▶ _Task item_
Within the material below, locate the line with "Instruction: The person" and the line with "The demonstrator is", then return those two lines and all lines between them, exactly as written.

▶ _Data provided_
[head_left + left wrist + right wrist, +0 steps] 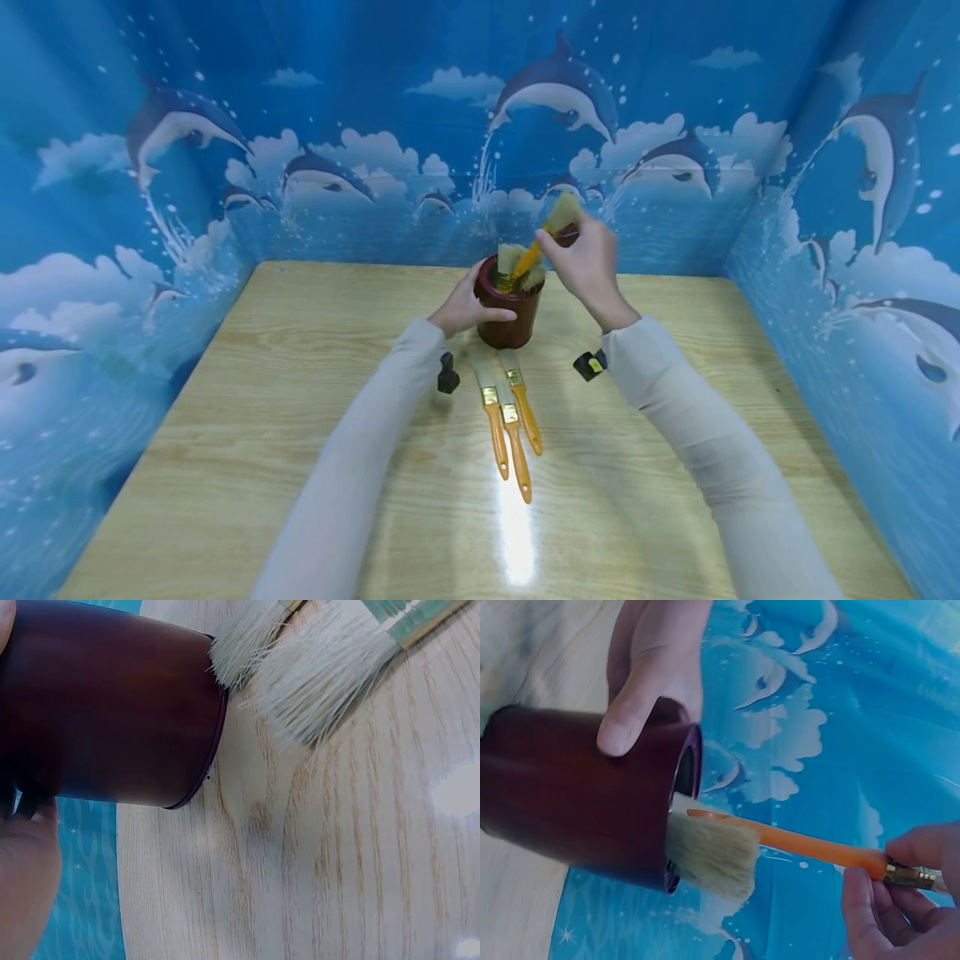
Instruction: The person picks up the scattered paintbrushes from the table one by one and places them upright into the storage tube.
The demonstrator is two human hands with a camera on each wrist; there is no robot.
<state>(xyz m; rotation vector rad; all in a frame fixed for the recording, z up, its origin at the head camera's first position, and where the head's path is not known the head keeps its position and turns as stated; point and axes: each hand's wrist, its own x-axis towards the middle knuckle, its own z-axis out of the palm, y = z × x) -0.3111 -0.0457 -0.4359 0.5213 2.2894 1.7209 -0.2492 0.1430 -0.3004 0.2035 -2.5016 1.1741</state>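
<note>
A dark reddish-brown cylindrical cup [512, 323] stands upright near the table's back edge. My left hand [463, 308] grips it around the left side, the thumb lying across its front. Bristle heads of other paintbrushes [716, 856] stick up out of the cup's mouth. Above and to the right, my right hand [590, 265] pinches a paintbrush [810, 845] at its metal ferrule. This brush has pale bristles pointing up and an orange handle slanting down, its tip overlapping the bristles at the cup's mouth.
Three paintbrushes with orange handles [519, 462] lie side by side on the wooden table [315, 400] in front of the cup, bristles toward it. In the left wrist view, bristles [330, 675] lie right by the cup's base. A blue dolphin-print curtain [390, 100] surrounds the table's back and sides.
</note>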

▶ _Finished task_
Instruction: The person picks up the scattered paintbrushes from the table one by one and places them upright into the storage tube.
The demonstrator is two human hands with a camera on each wrist; there is no robot.

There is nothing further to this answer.